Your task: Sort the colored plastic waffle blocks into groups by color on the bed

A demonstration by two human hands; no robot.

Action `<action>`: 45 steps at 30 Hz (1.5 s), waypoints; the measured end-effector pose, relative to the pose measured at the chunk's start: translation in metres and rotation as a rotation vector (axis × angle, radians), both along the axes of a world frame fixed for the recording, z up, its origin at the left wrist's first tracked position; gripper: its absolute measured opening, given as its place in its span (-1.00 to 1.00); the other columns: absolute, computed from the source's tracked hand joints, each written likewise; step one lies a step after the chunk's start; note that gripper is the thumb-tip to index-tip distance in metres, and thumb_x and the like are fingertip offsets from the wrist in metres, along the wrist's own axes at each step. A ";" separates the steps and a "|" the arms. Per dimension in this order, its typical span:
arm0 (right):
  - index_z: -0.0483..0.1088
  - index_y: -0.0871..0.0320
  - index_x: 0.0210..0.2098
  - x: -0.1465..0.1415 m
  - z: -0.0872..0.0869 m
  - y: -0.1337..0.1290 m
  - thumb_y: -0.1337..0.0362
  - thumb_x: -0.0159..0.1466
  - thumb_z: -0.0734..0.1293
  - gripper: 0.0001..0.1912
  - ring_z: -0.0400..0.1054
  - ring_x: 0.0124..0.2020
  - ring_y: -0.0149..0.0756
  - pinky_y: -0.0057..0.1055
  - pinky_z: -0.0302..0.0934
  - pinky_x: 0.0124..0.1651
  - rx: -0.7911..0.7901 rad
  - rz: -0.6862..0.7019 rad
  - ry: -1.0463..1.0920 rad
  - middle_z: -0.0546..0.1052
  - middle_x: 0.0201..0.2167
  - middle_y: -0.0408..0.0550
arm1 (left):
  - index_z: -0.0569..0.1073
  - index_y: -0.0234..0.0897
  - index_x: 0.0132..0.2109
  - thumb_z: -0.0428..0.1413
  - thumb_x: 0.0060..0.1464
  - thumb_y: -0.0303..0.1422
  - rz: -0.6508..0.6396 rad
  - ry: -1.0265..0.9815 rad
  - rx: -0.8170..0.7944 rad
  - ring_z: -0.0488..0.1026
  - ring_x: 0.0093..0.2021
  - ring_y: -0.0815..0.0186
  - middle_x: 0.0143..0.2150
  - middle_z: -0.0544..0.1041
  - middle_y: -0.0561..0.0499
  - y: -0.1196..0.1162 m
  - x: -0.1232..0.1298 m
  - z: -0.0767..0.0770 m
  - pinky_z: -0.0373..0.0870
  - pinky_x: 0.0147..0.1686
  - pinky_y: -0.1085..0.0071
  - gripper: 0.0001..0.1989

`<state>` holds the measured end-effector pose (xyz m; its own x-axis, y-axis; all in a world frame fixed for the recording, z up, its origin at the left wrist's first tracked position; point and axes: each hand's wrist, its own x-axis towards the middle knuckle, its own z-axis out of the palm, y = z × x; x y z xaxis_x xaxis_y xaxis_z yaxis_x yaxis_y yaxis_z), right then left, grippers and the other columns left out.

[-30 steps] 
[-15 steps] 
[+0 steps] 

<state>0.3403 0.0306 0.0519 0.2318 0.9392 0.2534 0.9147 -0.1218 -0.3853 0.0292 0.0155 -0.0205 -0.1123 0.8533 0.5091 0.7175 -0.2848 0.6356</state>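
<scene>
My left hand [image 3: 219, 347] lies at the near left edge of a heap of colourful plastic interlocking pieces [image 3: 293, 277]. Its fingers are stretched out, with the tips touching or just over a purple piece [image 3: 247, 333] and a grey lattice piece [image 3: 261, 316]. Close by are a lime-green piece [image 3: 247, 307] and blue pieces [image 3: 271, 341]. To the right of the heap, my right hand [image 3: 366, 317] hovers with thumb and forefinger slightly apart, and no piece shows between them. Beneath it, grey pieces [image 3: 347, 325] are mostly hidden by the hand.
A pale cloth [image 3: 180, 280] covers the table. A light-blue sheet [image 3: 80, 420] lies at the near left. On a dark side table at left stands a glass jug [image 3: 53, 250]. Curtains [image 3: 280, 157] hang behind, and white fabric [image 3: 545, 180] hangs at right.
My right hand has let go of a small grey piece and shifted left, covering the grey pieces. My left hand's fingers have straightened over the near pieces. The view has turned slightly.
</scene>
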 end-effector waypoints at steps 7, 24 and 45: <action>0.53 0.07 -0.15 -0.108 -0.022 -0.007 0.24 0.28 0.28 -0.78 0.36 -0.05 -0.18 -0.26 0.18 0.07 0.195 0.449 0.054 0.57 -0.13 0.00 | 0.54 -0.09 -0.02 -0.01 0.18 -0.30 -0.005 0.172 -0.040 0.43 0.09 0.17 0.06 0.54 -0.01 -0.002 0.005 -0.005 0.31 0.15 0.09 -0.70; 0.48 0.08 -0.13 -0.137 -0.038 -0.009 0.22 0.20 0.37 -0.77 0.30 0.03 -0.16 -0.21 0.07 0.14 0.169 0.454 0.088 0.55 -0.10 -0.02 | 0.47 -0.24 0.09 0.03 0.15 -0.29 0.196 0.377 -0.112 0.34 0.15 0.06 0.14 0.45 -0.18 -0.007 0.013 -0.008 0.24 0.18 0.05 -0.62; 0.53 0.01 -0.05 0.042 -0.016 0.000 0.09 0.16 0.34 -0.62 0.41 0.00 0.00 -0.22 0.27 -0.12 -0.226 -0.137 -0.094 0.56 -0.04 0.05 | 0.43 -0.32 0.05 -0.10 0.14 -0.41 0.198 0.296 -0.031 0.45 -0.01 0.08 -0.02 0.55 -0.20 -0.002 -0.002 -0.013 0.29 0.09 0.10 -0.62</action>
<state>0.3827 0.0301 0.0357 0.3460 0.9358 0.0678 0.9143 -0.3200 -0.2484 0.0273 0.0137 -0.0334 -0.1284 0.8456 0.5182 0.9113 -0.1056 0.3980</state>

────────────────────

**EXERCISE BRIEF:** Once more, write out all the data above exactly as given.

**RESPONSE AREA:**
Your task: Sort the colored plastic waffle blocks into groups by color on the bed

A demonstration by two human hands; no robot.

Action `<action>`: 45 steps at 30 Hz (1.5 s), waypoints; the measured end-effector pose, relative to the pose measured at the chunk's start: translation in metres and rotation as a rotation vector (axis × angle, radians), both along the axes of a world frame fixed for the recording, z up, its origin at the left wrist's first tracked position; gripper: its absolute measured opening, given as its place in its span (-1.00 to 1.00); the other columns: absolute, computed from the source's tracked hand joints, each written likewise; step one lies a step after the chunk's start; note that gripper is the thumb-tip to index-tip distance in metres, and thumb_x and the like are fingertip offsets from the wrist in metres, along the wrist's own axes at each step. A ";" separates the steps and a "|" the arms. Per dimension in this order, its typical span:
arm0 (right):
  - index_z: -0.0483..0.1088
  - index_y: -0.0871..0.0320
  - index_x: 0.0210..0.2098
  - x: -0.1465..0.1415 m
  - z: -0.0872..0.0869 m
  - y: -0.1337..0.1290 m
  - thumb_y: -0.1337..0.0362
  - thumb_x: -0.0159..0.1466
  - thumb_z: -0.0734..0.1293
  - gripper: 0.0001..0.1912
  - ring_z: -0.0400..0.1054
  - ring_x: 0.0124..0.2020
  - ring_y: -0.0149..0.0756
  - pinky_y: -0.0057..0.1055
  - pinky_z: -0.0302..0.0934
  - pinky_x: 0.0124..0.1651
  - rx: -0.7911..0.7901 rad
  - rz: -0.6862..0.7019 rad
  - ry: -1.0463..1.0920 rad
  - middle_z: -0.0546..0.1052
  - middle_x: 0.0201..0.2167
  - middle_y: -0.0408..0.0550
arm1 (left):
  - index_z: -0.0569..0.1073
  - index_y: -0.0234..0.0897
  - index_x: 0.0132..0.2109
  - thumb_z: -0.0428..0.1413
  - thumb_x: 0.0060..0.1464
  - thumb_y: -0.0303..0.1422
  - rz: -0.6508..0.6396 rad
  - ry: -1.0265..0.9815 rad
  - rx: -0.8170..0.7944 rad
  - ring_z: -0.0488..0.1026
  - ring_x: 0.0093..0.2021
  - ring_y: -0.0815..0.0186
  - middle_x: 0.0143..0.2150
  - middle_z: -0.0544..0.1041
  - middle_y: -0.0561..0.0499
  - y: -0.1196..0.1162 m
  - x: -0.1232..0.1298 m
  - z: -0.0767..0.0770 m
  - pinky_z: -0.0373..0.0870
  - pinky_x: 0.0147..0.1686
  - pinky_y: -0.1085..0.0071
  - gripper: 0.0001..0.1989

`<state>` holds the measured end-effector pose (xyz m; its own x-axis, y-axis; all in a world frame fixed for the recording, z up, its origin at the left wrist's first tracked position; point and axes: each hand's wrist, its own x-axis towards the middle knuckle, its own z-axis out of the palm, y = z × x; x y z xaxis_x xaxis_y xaxis_z yaxis_x yaxis_y yaxis_z), right then left, grippers and the other columns left out.

[-30 steps] 
[-15 steps] 
[+0 steps] 

<state>0.3403 0.0306 0.0519 0.2318 0.9392 0.2534 0.9147 -0.1218 -0.3853 0.0292 0.0155 -0.0205 -0.1123 0.8533 0.5091 0.7175 -0.2848 0.6356</state>
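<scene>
My left hand [image 3: 219, 347] lies at the near left edge of a heap of colourful plastic interlocking pieces [image 3: 293, 277]. Its fingers are stretched out, with the tips touching or just over a purple piece [image 3: 247, 333] and a grey lattice piece [image 3: 261, 316]. Close by are a lime-green piece [image 3: 247, 307] and blue pieces [image 3: 271, 341]. To the right of the heap, my right hand [image 3: 366, 317] hovers with thumb and forefinger slightly apart, and no piece shows between them. Beneath it, grey pieces [image 3: 347, 325] are mostly hidden by the hand.
A pale cloth [image 3: 180, 280] covers the table. A light-blue sheet [image 3: 80, 420] lies at the near left. On a dark side table at left stands a glass jug [image 3: 53, 250]. Curtains [image 3: 280, 157] hang behind, and white fabric [image 3: 545, 180] hangs at right.
My right hand has let go of a small grey piece and shifted left, covering the grey pieces. My left hand's fingers have straightened over the near pieces. The view has turned slightly.
</scene>
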 end-effector waypoints at steps 7, 24 and 45: <action>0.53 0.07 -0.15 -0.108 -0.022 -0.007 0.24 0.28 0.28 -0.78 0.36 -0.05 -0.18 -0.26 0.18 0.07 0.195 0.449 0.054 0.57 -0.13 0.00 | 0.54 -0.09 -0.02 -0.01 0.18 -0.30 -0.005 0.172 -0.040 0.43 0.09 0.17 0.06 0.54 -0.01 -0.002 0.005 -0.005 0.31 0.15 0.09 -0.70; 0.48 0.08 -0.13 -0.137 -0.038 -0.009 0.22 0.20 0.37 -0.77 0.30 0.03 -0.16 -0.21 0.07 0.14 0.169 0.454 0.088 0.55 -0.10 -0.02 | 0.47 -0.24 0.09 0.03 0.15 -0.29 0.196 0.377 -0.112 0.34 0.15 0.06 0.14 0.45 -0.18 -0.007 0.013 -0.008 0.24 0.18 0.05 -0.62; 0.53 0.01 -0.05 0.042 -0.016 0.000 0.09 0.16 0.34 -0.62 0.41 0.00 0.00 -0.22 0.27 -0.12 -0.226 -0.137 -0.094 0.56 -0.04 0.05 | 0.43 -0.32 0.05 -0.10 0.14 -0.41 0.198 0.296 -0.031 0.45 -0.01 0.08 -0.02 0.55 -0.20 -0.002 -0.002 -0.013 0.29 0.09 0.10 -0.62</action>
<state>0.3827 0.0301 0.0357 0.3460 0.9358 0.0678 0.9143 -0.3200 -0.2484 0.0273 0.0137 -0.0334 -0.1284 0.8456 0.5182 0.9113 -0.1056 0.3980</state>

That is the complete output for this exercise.